Whatever the reasons there is no doubt that optimism rules in Fremantle, a mood so different to what can be found a few kilometres up the road in West Perth, one of the local homes of mining, that it’s akin to being transported to a different planet.
Companies which caught the eye of Minesite’s Man in Oz, and this is a report filed from the first day of a two-day event, included Blackham Resources, Vimy Resources, Mithril Resources, Gold Road, Northern Star and Doray
Blackham is the new owner of the once famous Wiluna gold project which has been renamed the Matilda project. Managing director Bryan Dixon, is confident of hitting an annual production target of 100,000 ounces of gold a year at an all-in sustaining cost of between A$1,000 and A$1,100 per ounce, good enough to generate a profit margin of around A$500 per ounce thanks to the Australian dollar sliding below US80 cents, and perhaps heading further south.

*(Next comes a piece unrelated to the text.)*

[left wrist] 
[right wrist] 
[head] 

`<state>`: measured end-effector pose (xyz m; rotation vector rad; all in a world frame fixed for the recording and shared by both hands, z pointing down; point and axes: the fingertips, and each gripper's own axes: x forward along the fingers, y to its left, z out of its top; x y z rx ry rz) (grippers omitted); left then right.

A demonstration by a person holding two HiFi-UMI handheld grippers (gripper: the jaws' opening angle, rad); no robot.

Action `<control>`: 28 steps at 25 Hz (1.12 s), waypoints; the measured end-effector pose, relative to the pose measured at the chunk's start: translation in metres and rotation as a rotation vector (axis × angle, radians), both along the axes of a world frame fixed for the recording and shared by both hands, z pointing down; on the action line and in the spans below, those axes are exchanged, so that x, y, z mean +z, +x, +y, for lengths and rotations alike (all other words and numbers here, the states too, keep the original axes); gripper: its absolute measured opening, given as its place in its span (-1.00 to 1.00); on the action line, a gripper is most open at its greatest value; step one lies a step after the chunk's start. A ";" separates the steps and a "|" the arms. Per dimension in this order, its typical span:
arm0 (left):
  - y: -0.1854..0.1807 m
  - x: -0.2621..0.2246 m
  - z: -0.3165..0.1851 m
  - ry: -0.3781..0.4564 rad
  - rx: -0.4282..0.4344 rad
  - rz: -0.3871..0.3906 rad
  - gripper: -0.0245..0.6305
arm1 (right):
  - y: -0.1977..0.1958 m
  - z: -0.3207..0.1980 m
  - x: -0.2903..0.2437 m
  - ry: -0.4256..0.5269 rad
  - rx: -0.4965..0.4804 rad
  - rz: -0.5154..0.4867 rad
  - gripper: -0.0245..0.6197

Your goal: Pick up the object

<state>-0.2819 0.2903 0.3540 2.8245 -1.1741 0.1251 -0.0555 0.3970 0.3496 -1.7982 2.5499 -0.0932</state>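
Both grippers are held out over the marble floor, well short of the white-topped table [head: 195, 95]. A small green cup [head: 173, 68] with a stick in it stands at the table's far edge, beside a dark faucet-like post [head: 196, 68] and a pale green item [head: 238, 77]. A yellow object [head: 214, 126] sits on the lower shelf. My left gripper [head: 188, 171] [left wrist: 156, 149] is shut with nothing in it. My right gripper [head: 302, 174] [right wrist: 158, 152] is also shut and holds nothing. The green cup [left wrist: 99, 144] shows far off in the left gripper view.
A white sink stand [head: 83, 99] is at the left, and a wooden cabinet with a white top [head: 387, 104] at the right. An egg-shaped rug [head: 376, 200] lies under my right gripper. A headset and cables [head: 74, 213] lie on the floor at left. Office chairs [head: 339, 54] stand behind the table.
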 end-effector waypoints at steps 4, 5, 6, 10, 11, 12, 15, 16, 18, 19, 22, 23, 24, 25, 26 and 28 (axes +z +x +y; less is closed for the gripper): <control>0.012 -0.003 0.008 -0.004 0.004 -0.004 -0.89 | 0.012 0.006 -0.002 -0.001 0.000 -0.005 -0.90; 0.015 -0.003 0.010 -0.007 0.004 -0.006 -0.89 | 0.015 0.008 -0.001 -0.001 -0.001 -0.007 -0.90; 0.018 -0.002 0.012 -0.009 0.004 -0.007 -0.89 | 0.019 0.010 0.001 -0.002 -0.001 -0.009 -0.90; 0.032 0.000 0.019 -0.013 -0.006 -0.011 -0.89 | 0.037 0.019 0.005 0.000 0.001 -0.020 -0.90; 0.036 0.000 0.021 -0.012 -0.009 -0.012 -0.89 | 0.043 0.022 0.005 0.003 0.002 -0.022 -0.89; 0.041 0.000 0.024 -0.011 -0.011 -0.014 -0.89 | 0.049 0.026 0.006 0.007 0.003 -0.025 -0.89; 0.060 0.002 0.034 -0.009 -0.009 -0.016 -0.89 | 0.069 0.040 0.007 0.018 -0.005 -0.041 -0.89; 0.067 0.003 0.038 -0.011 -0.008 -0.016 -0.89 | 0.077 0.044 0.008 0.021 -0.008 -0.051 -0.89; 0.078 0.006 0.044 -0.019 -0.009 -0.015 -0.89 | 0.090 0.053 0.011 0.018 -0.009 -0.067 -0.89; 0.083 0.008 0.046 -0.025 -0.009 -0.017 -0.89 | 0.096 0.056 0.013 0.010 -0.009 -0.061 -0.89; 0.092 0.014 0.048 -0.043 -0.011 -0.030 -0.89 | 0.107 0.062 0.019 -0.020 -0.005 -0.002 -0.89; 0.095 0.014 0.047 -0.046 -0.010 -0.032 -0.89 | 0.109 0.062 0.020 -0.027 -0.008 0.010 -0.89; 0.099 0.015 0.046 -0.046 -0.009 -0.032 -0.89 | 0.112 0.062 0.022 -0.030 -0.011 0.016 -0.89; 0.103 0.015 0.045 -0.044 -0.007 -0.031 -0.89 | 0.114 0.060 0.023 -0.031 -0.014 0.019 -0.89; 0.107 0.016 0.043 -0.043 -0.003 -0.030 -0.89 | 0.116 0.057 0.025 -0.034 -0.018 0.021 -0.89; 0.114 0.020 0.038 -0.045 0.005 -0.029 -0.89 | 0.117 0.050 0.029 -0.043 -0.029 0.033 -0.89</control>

Vimy is the renamed Energy and Minerals with the long dormant Mulga Rocks uranium project in Western Australia as its core interest. Japanese explorers discovered Mulga Rocks decades ago but the vagaries of the uranium market, coupled with land access issues and a messy ownership structure has thwarted progress. Today, Vimy is being led by a pair of former iron ore stars, Mike Young (ex BC Iron) and Julian Tapp (ex Fortescue Metals). Both men have voted with their feet and moved away from the crashing iron ore sector to a (hopefully) brighter future in uranium.
Mithril has been making news after reporting what looks to be an interesting copper, nickel and platinum discovery close to Meekatharra, a town best known for its historic gold workings. Chief executive, David Hutton, acknowledges that a lot more drilling is required at Stark and the adjoining Nanadie Well discovery but believes the results so far from drilling and downhole electronic magnetic surveys point to the potential for a major discovery.
Gold Road Resources has been on investor radar screens for a number of years as it expands the footprint at its Yamarna project, which could one day be recognised as the fifth great shear zone of gold-rich structures revealed by major earth movements a few billion years ago. Most interest today is in a scoping study which confirms the commercial viability of the Gruyere project which lies inside the greater Yamarna Belt.
Northern Star and Doray are a step up from the grass roots explorers normally attracted here though their success as gold producers, and their ongoing search efforts ensures plenty of investor interest and, in the case of Doray, a trophy to take home, the Craig Oliver award, which is made to the best all-round small-to-mid-tier mining achiever over the past 12 months.
The trick now, as it always is for explorers, is to transfer the optimism of the conference to the wider market, and while that’s never easy a start has been made.